→ **Work instruction**
From the data below, copy out every line in which the word "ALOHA" occurs.

→ **Information supplied**
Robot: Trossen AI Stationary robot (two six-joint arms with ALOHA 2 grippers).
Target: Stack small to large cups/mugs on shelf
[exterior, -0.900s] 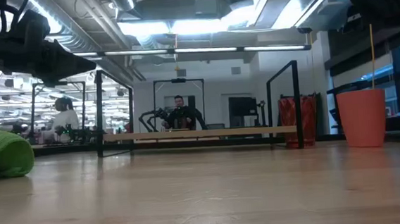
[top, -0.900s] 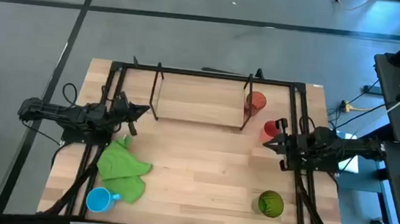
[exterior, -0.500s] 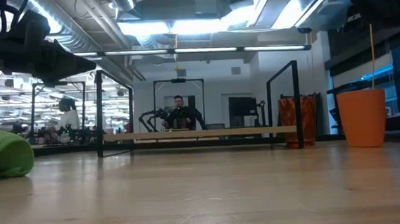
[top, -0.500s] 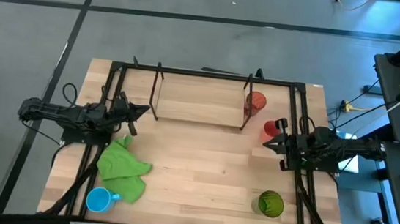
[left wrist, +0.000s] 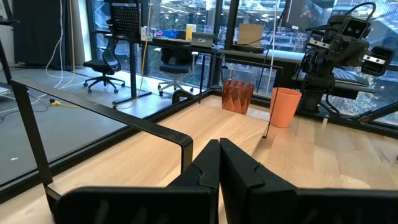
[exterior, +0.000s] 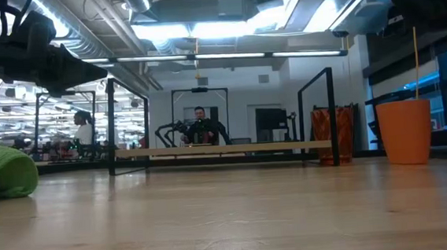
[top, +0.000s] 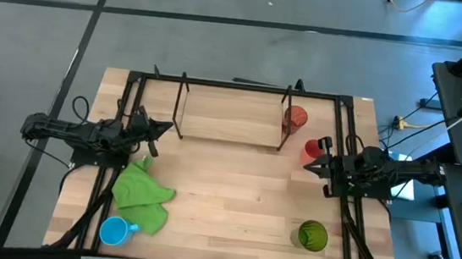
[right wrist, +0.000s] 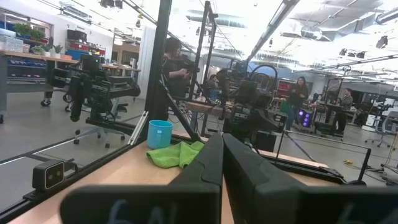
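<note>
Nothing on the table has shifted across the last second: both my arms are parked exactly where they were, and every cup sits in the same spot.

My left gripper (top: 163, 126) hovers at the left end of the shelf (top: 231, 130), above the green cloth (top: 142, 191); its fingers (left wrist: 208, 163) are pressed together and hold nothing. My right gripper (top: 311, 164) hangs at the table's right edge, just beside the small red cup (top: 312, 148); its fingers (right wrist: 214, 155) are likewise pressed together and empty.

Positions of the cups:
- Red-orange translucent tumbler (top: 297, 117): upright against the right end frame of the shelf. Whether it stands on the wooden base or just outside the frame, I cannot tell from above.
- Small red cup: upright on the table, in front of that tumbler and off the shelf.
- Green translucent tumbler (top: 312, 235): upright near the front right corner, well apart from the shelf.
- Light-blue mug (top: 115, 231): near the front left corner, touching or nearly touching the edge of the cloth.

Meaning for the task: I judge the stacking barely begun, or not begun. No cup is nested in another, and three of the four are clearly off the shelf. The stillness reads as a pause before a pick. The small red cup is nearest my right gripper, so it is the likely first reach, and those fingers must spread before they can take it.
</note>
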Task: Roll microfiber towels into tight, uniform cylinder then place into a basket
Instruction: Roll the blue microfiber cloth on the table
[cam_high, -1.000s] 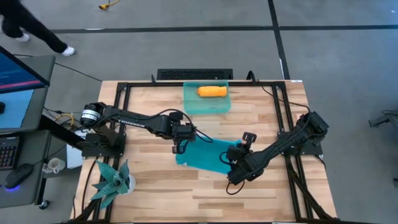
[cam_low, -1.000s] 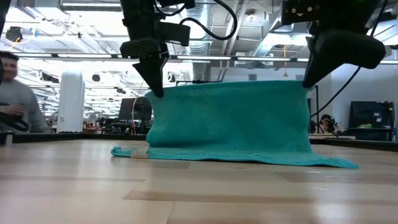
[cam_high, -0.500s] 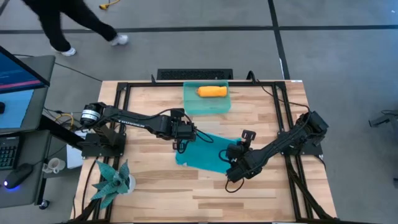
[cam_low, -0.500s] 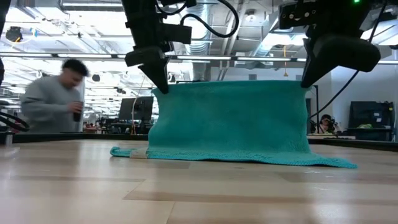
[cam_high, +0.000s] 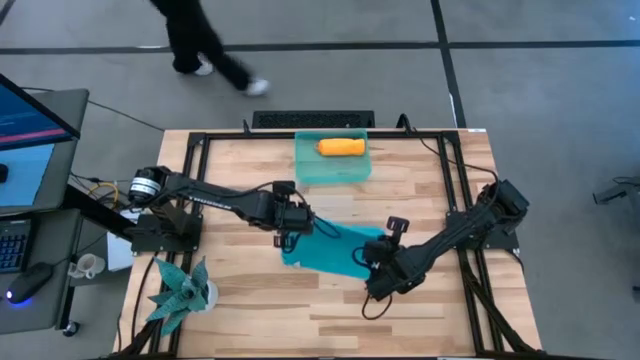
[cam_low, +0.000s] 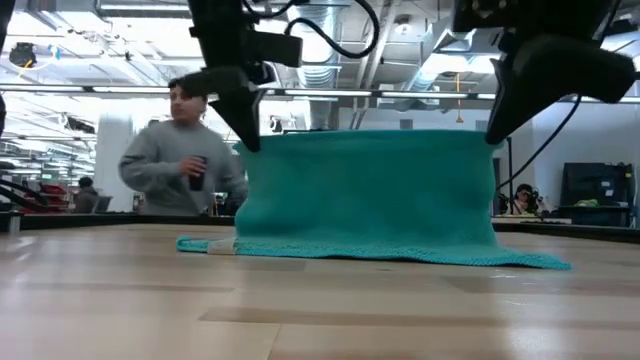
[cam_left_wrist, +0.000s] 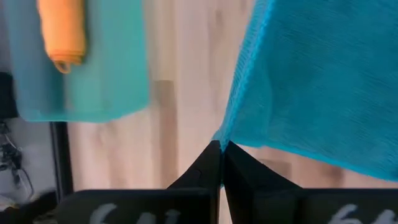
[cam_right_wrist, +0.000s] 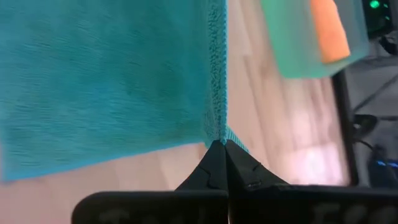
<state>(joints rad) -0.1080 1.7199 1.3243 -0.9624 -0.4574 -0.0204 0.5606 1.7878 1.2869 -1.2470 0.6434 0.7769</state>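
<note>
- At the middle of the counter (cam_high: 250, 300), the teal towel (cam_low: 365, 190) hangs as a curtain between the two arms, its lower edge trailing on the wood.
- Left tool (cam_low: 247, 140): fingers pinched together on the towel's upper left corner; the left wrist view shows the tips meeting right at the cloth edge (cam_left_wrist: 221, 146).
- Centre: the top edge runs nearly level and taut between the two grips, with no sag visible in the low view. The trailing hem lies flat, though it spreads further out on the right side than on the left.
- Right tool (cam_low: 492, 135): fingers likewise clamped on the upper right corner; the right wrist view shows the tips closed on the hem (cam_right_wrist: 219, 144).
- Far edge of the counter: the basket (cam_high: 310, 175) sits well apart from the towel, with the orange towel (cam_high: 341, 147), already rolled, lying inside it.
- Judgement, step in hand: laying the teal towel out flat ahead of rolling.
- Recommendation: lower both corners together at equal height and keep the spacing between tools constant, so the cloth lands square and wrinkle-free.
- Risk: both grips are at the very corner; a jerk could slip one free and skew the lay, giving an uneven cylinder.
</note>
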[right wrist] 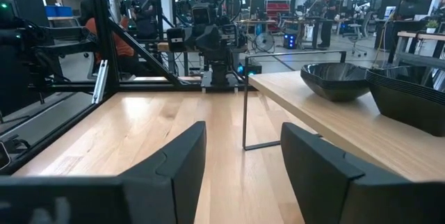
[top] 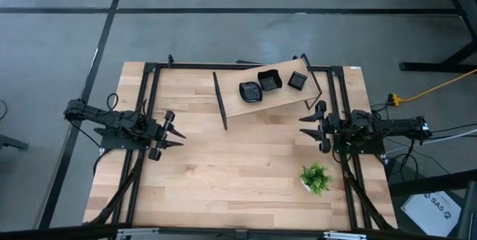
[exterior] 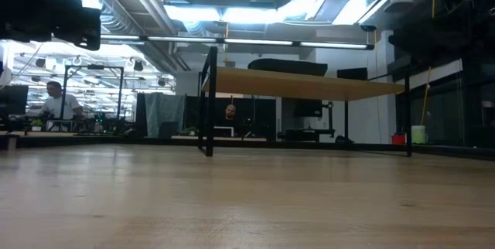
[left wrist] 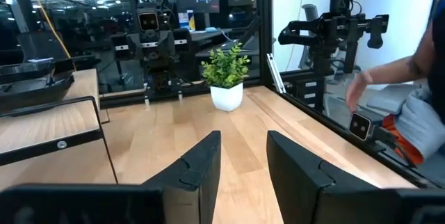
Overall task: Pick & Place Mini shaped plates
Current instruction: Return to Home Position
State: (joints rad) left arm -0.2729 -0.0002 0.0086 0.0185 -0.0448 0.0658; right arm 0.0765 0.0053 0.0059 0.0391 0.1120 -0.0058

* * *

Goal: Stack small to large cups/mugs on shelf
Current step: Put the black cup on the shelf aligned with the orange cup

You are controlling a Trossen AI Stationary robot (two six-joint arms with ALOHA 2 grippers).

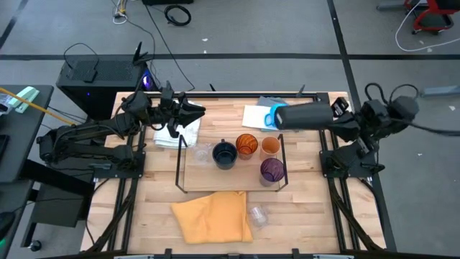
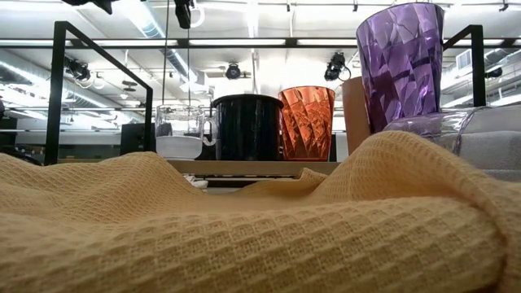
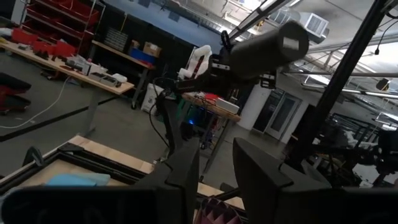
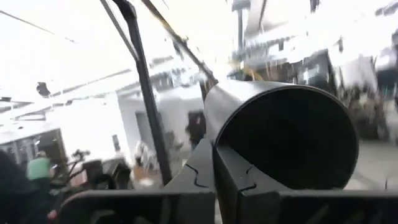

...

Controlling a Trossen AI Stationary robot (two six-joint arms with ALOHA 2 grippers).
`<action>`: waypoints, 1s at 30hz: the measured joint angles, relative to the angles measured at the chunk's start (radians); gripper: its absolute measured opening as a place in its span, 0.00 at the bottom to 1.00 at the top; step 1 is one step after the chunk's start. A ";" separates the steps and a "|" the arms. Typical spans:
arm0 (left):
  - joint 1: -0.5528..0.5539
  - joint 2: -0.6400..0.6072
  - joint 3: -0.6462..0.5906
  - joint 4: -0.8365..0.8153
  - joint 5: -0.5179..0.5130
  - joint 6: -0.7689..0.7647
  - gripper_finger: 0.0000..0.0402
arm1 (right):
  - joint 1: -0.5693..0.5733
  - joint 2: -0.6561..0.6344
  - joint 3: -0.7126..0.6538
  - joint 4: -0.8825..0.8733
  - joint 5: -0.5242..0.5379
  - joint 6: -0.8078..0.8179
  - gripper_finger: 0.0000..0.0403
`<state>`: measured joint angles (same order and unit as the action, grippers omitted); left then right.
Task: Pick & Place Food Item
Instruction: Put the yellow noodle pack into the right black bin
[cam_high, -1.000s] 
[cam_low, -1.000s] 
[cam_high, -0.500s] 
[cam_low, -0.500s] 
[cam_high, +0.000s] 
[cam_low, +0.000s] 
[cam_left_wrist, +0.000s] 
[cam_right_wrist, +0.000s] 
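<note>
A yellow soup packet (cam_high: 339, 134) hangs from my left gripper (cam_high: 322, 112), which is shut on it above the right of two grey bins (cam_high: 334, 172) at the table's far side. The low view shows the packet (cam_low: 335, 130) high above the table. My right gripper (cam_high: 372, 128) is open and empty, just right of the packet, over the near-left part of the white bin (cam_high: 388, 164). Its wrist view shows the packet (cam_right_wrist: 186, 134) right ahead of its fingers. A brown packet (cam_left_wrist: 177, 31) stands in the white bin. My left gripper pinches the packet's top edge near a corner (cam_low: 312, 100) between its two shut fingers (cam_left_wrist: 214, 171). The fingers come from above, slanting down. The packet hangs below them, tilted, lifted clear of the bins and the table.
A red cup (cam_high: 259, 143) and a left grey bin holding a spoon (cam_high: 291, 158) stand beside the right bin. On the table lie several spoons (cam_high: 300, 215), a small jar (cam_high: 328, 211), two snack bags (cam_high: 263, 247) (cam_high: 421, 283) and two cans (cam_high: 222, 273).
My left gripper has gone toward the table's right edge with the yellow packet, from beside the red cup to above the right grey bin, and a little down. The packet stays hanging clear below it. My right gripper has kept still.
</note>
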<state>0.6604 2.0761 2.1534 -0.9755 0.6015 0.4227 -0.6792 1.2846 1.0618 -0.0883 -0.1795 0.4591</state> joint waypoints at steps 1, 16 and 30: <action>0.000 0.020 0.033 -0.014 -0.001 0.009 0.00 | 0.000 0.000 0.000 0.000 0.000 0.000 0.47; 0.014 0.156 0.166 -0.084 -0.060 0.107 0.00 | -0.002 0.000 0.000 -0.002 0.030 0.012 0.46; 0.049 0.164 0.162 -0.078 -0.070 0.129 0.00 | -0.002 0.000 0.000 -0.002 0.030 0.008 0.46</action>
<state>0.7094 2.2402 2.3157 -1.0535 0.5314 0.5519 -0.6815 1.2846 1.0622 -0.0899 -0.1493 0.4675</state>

→ **Exercise response**
Robot: Trossen AI Stationary robot (two six-joint arms with ALOHA 2 grippers).
You are controlling a Trossen AI Stationary robot (two six-joint arms with ALOHA 2 grippers).
Controlling a Trossen AI Stationary robot (two six-joint arms with ALOHA 2 grippers).

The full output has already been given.